Ok. I've had an iPhone 3 and now an iPhone 4 for over a year and decided to use the headphones or earphones, not sure what the correct terminology is for the first time. It took awhile to find them, plugged them in and they wouldn't work. 

Took my phone to the AT&T store to see if My phone was broken. A very nice young man assisted me and I explained the problem. He takes my phone plugged them in and it worked perfectly. Asked him what he did and he says you just have to push them all the way in. I was afraid to push to hard in fear of breaking them. I know he thought I was an electronically challenged old lady. 

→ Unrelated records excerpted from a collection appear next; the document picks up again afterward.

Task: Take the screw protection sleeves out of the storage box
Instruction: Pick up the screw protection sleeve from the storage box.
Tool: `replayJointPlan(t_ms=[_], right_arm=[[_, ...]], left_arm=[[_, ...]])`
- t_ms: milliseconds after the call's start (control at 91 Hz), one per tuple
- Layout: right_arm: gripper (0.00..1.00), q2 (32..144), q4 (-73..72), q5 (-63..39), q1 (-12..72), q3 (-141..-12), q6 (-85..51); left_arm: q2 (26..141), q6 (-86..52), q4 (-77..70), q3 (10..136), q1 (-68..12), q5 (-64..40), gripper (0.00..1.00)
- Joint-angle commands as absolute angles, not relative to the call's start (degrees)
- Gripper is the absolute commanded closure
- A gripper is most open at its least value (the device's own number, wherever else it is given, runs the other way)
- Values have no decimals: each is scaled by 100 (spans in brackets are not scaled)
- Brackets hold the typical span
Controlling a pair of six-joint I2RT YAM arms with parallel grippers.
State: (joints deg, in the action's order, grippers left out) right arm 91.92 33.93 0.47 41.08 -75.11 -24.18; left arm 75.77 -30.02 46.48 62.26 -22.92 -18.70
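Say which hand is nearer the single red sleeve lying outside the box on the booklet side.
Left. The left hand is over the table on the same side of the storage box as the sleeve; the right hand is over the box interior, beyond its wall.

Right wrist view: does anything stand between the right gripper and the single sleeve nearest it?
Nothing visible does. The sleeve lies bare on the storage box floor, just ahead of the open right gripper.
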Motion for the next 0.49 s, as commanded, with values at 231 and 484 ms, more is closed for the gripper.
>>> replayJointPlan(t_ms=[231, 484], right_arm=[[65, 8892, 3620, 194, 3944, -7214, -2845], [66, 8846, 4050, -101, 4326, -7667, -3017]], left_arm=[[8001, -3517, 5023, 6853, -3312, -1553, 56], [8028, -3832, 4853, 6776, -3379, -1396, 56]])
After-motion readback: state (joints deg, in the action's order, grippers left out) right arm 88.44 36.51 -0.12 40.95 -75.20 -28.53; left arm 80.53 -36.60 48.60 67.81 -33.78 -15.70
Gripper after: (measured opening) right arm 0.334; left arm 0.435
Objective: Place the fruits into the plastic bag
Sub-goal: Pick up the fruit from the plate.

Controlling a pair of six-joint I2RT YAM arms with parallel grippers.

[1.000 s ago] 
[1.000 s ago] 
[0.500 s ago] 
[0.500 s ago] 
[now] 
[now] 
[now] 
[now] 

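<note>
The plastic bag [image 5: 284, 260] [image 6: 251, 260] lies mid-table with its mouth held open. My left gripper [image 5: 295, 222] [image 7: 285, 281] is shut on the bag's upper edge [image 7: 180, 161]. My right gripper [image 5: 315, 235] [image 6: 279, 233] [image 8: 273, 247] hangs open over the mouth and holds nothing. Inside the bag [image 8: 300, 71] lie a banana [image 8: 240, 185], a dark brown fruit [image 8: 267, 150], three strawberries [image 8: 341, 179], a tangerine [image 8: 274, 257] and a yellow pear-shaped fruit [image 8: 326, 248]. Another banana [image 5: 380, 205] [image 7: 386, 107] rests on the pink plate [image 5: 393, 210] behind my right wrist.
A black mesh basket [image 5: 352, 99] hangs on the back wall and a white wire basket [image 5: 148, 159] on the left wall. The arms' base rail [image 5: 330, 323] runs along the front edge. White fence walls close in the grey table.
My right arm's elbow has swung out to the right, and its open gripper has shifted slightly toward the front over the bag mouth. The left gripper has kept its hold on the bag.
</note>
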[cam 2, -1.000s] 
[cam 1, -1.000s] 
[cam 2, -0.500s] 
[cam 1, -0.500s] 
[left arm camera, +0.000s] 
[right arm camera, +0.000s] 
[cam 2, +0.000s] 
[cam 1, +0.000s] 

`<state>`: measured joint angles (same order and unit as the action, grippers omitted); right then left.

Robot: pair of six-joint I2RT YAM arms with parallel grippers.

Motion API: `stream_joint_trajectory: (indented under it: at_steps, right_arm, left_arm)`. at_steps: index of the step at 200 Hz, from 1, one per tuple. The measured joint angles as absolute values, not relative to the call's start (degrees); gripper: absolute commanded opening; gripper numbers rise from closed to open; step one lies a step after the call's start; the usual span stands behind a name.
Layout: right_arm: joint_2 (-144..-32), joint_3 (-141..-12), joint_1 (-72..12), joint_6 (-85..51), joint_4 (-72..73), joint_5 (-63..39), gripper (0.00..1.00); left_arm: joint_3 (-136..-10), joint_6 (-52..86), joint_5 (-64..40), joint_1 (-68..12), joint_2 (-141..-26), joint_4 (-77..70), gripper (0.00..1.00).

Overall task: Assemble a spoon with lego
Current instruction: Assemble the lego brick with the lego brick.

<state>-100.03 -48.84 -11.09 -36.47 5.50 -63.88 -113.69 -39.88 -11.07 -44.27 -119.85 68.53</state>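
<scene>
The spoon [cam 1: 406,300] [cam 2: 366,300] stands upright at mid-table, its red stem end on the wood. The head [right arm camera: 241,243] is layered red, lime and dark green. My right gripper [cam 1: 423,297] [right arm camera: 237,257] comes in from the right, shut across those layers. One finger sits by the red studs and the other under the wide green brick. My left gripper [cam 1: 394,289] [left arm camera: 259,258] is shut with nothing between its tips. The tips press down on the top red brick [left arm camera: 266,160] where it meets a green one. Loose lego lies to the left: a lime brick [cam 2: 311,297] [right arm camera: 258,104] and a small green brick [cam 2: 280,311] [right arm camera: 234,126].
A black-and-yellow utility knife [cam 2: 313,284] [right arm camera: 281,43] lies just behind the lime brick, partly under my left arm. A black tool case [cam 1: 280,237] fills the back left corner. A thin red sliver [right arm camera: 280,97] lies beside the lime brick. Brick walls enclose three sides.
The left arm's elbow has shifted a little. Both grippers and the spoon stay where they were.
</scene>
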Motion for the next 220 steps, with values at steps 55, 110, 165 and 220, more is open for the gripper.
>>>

I don't think I'll go back to that AT&T store again.


----------



## The Hooded Claw (Oct 12, 2009)

I can understand that.  I am a large man, and instinctively know that all physical problems of connectors and such can be solved by just pushing harder.  This has caused several "tragedies" in the past when I accidentally broke things, so I've trained myself to restrain my impulses and never push small breakable things very hard.  Unfortunately, this means that sometimes I don't push things hard enough, and have experiences similar to yours.  So it isn't just "ladies", electronically-challenged or not!


----------



## Keira Lea (Apr 15, 2011)

LOL ... I've done the same thing! I'm so anal about my electronics, I baby them. I will say that if you use the stock earbuds that come with the iPhone, you are not getting the sound you could get with better earbuds. When I buy a new Apple device, I toss the earbuds in a drawer and use my good ones.


----------



## Kathy (Nov 5, 2008)

Keira Lea said:


> LOL ... I've done the same thing! I'm so anal about my electronics, I baby them. I will say that if you use the stock earbuds that come with the iPhone, you are not getting the sound you could get with better earbuds. When I buy a new Apple device, I toss the earbuds in a drawer and use my good ones.


I'm finding that the ones that come with the iPhone and iPad hurt my ears. What is the best ones to use that are comfortable?


----------



## AnelaBelladonna (Apr 8, 2009)

Kathy said:


> I'm finding that the ones that come with the iPhone and iPad hurt my ears. What is the best ones to use that are comfortable?


I ordered these http://www.amazon.com/gp/product/B0043WCH66 They are very comfortable, don't fall out and sound amazing.


----------



## Kathy (Nov 5, 2008)

AnelaBelladonna said:


> I ordered these http://www.amazon.com/gp/product/B0043WCH66 They are very comfortable, don't fall out and sound amazing.


They look nice, but a little pricy for me. I don't use them very often but my 3 older grandsons use them all the time. This might be a good Christmas present to give them.


----------